I'm trying to collect the (let's say top 20) most upvoted comments within the most upvoted posts of a given subreddit.
Any help would be appreciated!
I've gotten to this code which I use in bigquery, but I can't seem to get the post score and the comment score without a duplicate issue.
SELECT posts.title, posts.score, comments.body, posts.subreddit
FROM `fh-bigquery.reddit_comments.2018_10` AS comments
JOIN `fh-bigquery.reddit_posts.2018_10` AS posts
ON posts.id = SUBSTR(comments.link_id, 4)

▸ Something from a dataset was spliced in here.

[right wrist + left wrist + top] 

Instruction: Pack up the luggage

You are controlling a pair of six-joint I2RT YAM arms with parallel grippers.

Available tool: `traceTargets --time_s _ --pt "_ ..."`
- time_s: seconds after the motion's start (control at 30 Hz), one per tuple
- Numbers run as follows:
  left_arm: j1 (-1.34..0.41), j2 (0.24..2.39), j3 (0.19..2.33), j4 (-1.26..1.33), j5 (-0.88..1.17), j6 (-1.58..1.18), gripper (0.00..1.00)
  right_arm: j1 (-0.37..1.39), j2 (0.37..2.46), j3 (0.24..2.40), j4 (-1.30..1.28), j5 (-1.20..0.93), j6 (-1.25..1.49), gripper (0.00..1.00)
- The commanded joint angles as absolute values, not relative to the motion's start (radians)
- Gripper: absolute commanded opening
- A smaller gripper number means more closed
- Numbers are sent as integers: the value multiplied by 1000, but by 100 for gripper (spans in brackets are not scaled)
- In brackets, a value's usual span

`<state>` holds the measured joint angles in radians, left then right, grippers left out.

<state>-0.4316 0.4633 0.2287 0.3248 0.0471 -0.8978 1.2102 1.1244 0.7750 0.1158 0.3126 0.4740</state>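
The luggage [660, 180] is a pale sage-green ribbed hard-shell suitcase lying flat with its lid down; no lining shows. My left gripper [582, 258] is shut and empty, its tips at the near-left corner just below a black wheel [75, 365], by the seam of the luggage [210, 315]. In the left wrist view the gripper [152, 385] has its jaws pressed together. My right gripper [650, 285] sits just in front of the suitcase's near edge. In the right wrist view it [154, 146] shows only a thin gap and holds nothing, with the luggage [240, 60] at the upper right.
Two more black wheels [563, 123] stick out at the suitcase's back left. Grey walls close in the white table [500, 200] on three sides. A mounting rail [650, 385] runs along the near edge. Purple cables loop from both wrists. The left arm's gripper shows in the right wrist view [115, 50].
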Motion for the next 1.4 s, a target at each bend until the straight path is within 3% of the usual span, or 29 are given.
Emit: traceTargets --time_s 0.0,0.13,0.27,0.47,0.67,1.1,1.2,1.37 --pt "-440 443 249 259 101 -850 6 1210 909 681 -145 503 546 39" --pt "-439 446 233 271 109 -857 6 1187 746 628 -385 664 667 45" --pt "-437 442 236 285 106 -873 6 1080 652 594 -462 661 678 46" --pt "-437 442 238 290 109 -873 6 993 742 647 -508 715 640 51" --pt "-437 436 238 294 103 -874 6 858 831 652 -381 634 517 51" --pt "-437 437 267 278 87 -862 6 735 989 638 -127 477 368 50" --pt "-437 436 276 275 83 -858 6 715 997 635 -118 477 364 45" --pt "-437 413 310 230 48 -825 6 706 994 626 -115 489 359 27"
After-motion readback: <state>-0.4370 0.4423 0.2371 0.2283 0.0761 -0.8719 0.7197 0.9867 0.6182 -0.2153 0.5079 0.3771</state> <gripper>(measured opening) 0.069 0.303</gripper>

WHERE posts.subreddit = 'Showerthoughts'
For a simplified example I would like to be able to see:
Post Title 1 | Post Score | (Within Post Title 1) Comment Body 1 | Comment Score
Post Title 1 | Post Score | (Within Post Title 1) Comment Body 2 | Comment Score
Post Title 2 | Post Score | (Within Post Title 2) Comment Body 1 | Comment Score
Post Title 2 | Post Score | (Within Post Title 2) Comment Body 2 | Comment Score
Here is a quick way of getting around the issue of duplicate text blobs:
select title, score, body, subreddit from (
SELECT
to_hex(md5(posts.title)),
array_agg(posts.title)[offset(0)] as title,
array_agg(comments.body)[offset(0)] as body,
array_agg(posts.score)[offset(0)] as score,
array_agg(posts.subreddit)[offset(0)] as subreddit
FROM `fh-bigquery.reddit_comments.2018_10` AS comments
JOIN `fh-bigquery.reddit_posts.2018_10` AS posts
ON posts.id = SUBSTR(comments.link_id, 4)
WHERE posts.subreddit = 'Showerthoughts'
group by 1
order by 1
)
The idea is to convert that expensive text blob into a md5 hash, and then going about your usual business with the unique entries. You can sort stuff the way you want out of these distinct values.